Un milione di nuovi alberi nella Grande Mela.

Ho appena piantato un albero! Conosco un buon posto per piantarne uno! Voglio scavare e contribuire con il mio volontariato! Voglio donare! E’ questa l’eco proveniente da New York, dove migliaia di cittadini – ciascuno a suo modo – hanno contribuito a far diventare One Million Trees una realtà.

Ma andiamo per ordine. 220 mila alberi su strada, 480 mila in parchi e altre aree, 300 mila grazie a partnership con i privati. Totale: un milione di nuovi alberi. Questo il grande obiettivo portato a termine nel 2015 nella Grande Mela da MillionTreesNYC, grazie a una leadership impegnata che ha posto il progetto di forestazione urbana come una priorità, a un’articolata strategia di marketing e comunicazione e a diverse modalità di coinvolgimento della comunità.

New York ha abbracciato in maniera radicale una politica di sviluppo ecosostenibile – vero e proprio modello di greening per metropoli del terzo millennio – inaugurando la campagna MillionTreesNYC promossa dal dipartimento dei parchi della città e dall’associazione no-profit New York Restoration Project, inserita all’interno del piano PlanNYC dall’ex sindaco Michael Bloomberg, con l’obiettivo di migliorare l’intera matrice verde della foresta urbana newyorchese.

Il dipartimento ha anzitutto condotto un enorme lavoro di mappatura e di descrizione di ogni albero delle strade dei cinque municipi della città, tradottosi in uno strumento unico, la New York City Street Tree Map: una mappa digitale accuratissima e dettagliata che permette di geolocalizzare ogni singola pianta e di conoscerne dimensione, specie, vantaggi economici apportati e benefici ecosistemici (acque piovane intercettate, energia immagazzinata, inquinanti assorbiti e riduzione di Co2), contribuendo a elevare il livello generale di consapevolezza dei newyorkesi rispetto all’importanza dell’infrastruttura verde.

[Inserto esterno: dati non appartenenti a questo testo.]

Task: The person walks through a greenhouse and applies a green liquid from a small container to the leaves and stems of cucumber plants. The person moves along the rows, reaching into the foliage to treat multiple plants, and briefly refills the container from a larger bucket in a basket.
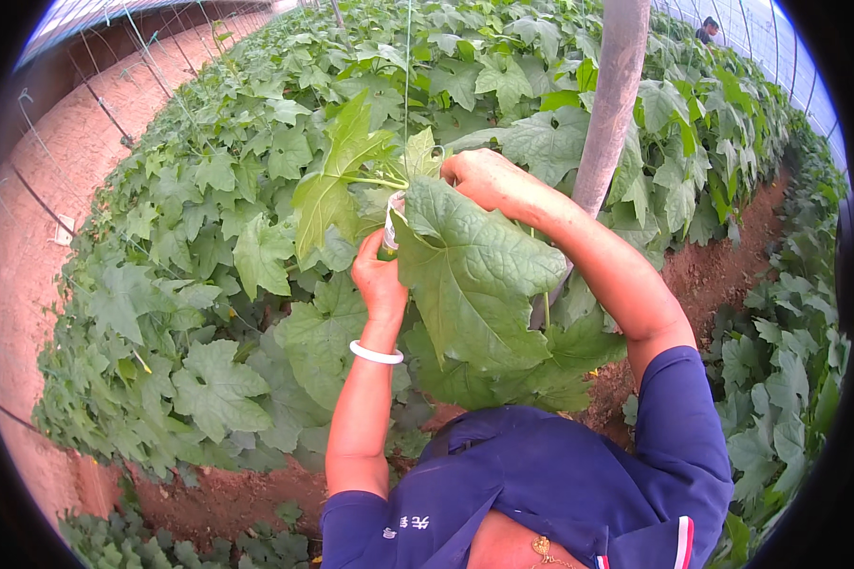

Altro strumento fondamentale per l’attuazione del programma è stata l’analisi della Urban Tree Canopy, mediante l’utilizzo del telerilevamento – molto più accurato e preciso – che ha permesso di valutare la percentuale di copertura delle chiome degli alberi nella città e ha contribuito alla definizione delle priorità rispetto, ad esempio, ai luoghi dove fosse maggiormente necessario l’avvio di campagne di forestazione. La mortalità degli alberi piantati è andata gradualmente diminuendo, di anno in anno, fino ad arrivare al 6,7% nel 2017, dopo aver approfondito tutti i fattori condizionanti, dalla posizione, alla tipologia del terreno, alla quantità di spazio per le radici, fino alla tipologia di manutenzione adottata.

Particolare importanza è stata data al ruolo della cittadinanza che ha potuto contribuire alla manutenzione degli alberi, sia in forma associata che come singoli volontari, anche potendo diventare Super Steward con un training specifico per poter lavorare in indipendenza.

Grazie all’interattività della NYC Street Tree Map il cittadino può condividere la propria iniziativa di cura degli alberi (record your care) condividendola con amici, o proporre nuove attività, andando ad arricchire il ‘report storico’ della singola pianta oggetto di attività e cura.

Iniziative come Green Neighborhoods – per la promozione della cura di giardini, alberi, foreste e aree umide della città con il coinvolgimento della comunità – o il programma di training sulla manutenzione rivolto in particolare a giovani senza lavoro sono state attività concepite per rendere la cittadinanza partecipe e complice del grande obiettivo.

↑ Le informazioni contenute in questo articolo sono tratte dalla ricerca Forestami, condotta dal Politecnico di Milano, Dipartimento di Architettura e Studi Urbani, grazie al contributo di Fondazione Falck e FS Sistemi Urbani.